Music instrument designer (1923–2009)

George William Fullerton (March 7, 1923 - July 4, 2009) was a longtime associate of Leo Fender and, along with Fender and Dale Hyatt, a co-founder of G&L Musical Instruments. He is credited with design contributions that led to the manufacture of the first mass-produced solid-body electric guitar.

==Biography==

Born in Hindsville, Arkansas, George Fullerton moved to Southern California in 1940. He served in the United States Marine Corps and later worked part-time at Lockheed Aircraft as a machinist while attending night school to further his interest in electronics.

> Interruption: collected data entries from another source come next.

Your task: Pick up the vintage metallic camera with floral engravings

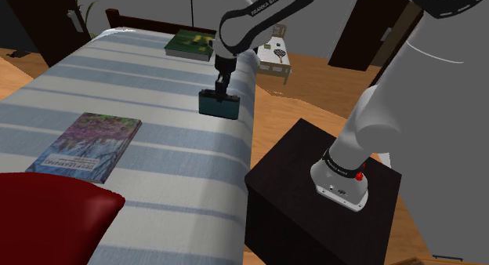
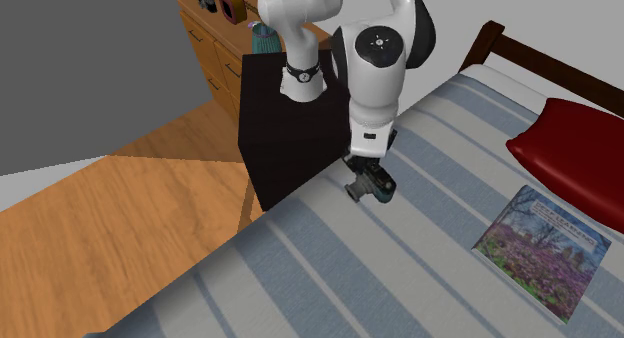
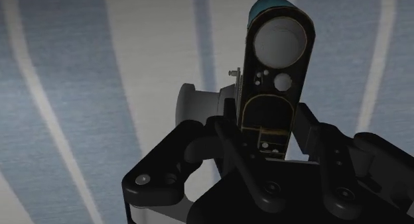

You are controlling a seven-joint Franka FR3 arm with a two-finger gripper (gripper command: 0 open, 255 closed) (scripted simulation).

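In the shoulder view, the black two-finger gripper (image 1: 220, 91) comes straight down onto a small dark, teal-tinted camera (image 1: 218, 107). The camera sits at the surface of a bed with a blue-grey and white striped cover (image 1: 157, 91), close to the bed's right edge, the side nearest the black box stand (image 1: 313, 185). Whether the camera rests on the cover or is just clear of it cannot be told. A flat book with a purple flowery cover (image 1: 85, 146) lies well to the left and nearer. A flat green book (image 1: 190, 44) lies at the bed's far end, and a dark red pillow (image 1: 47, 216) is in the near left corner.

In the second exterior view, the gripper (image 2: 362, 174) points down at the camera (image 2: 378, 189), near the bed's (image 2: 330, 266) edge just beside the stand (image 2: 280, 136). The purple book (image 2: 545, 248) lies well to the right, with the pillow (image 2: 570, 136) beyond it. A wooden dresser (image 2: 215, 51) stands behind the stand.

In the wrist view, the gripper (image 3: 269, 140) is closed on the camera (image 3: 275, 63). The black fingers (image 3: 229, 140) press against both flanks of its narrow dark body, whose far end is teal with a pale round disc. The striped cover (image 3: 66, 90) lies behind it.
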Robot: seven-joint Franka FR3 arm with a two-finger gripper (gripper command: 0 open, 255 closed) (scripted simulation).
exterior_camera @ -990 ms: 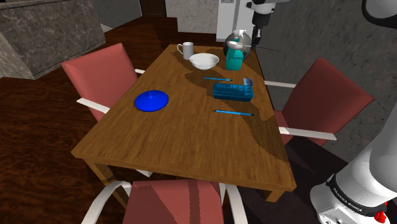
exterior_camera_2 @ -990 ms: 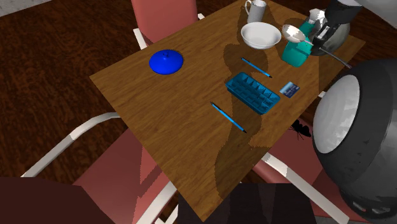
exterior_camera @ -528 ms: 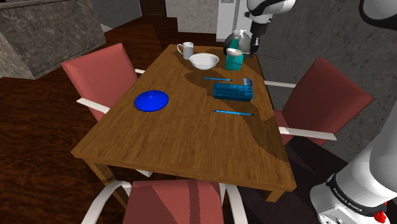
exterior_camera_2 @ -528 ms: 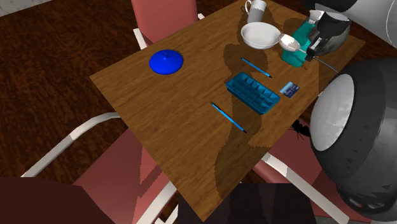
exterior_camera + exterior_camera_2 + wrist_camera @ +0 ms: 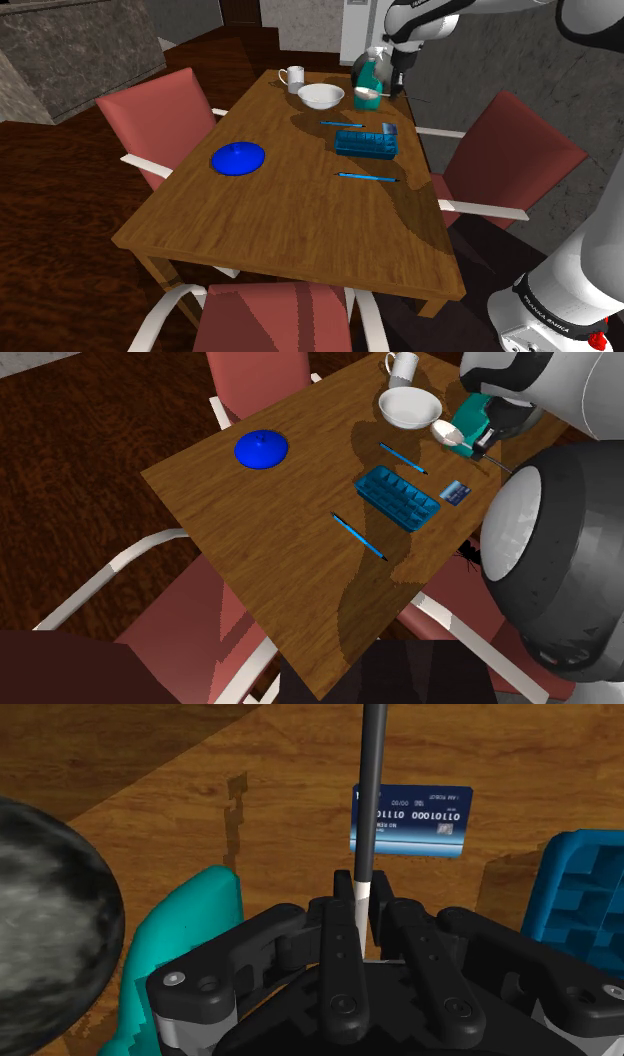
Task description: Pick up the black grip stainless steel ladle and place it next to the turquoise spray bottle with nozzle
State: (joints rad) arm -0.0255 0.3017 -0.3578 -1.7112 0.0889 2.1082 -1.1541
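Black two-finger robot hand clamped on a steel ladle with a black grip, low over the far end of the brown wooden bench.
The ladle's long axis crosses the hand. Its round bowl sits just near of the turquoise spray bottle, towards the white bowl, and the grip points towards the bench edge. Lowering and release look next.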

Leo Fender invited Fullerton to join his company and Fullerton became a full-time Fender employee on February 28, 1948. He is credited with design innovations that allowed Fender to produce its first solid body electric guitars, the Esquire and Broadcaster, which the company introduced in 1950. After leaving Fender in 1970, he continued to work with Leo Fender at the CLF Research company, and later co-founded G&L Musical Instruments along with Fender and longtime Fender salesman Dale Hyatt. Fullerton returned to Fender as a consultant in the company's custom shop in 2007. In November 2007, the company unveiled the limited edition George Fullerton 50th anniversary 1957 Stratocaster guitar and Pro Junior amplifier.

Fullerton was inducted into the Fender Hall of Fame in 2010.